- [WORK TASK]
Once the line holding "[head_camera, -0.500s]" is written out, stop; begin at the first line of the material below and retype exactly, dropping pictures.

- [COLLECTED DATA]
====

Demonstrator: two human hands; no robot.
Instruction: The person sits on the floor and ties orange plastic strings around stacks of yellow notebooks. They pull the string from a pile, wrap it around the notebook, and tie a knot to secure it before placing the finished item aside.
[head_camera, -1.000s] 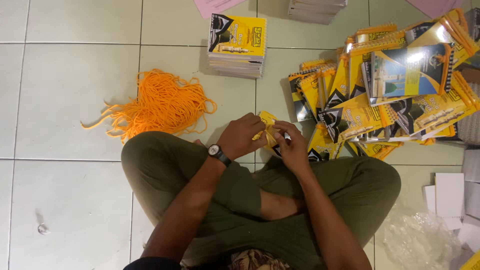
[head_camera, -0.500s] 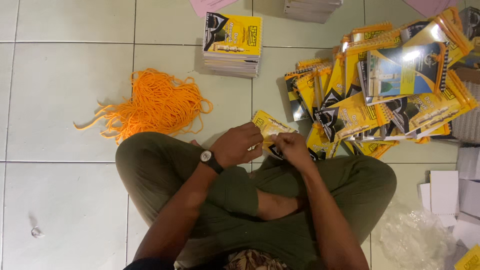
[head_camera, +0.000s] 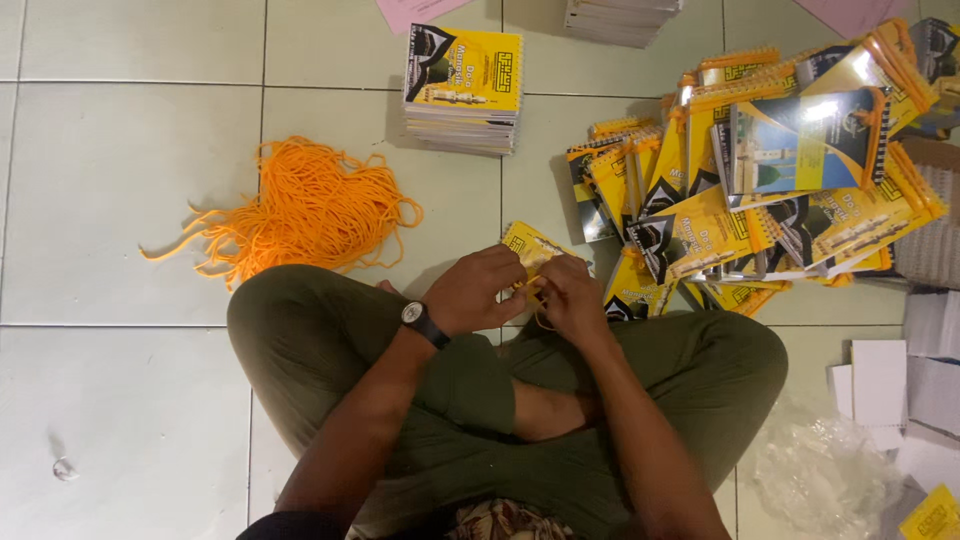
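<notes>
Head view, looking down at a person sitting cross-legged on a pale tiled floor, olive trousers. Left hand, black wristwatch on the wrist, fingers curled closed and pinching the near edge of a small yellow booklet. Right hand also curled, fingertips meeting the left ones at the same edge of the booklet; both hands touch each other there. A thin loop of orange string hangs below the fingers, between the two hands. The booklet sits just above the knees, in front of the shins, tilted, mostly covered by the hands; only its far corner shows.

Left of the hands, well apart, a loose tangle of orange cord lies on the floor. Straight ahead, a neat stack of yellow-and-black booklets. To the right, a big messy heap of the same booklets with orange spiral edges, near the right hand but not touching it. Lower right: white card pieces and crumpled clear plastic wrap.

Hard to tell: exact finger grip on the string, hidden under the knuckles. Palms not visible. Pink sheets at the top edge, a grey stack at top centre and a yellow item at the bottom right corner are cut off by the frame.
</notes>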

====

- [RESPONSE BELOW]
Demonstrator: two human hands; no robot.
Instruction: The person sits on the floor and ties orange plastic strings around stacks of yellow notebooks. They pull the string from a pile, wrap it around the notebook, and tie a knot to secure it before placing the finished item aside.
[head_camera, -1.000s] 
[head_camera, -0.500s] 

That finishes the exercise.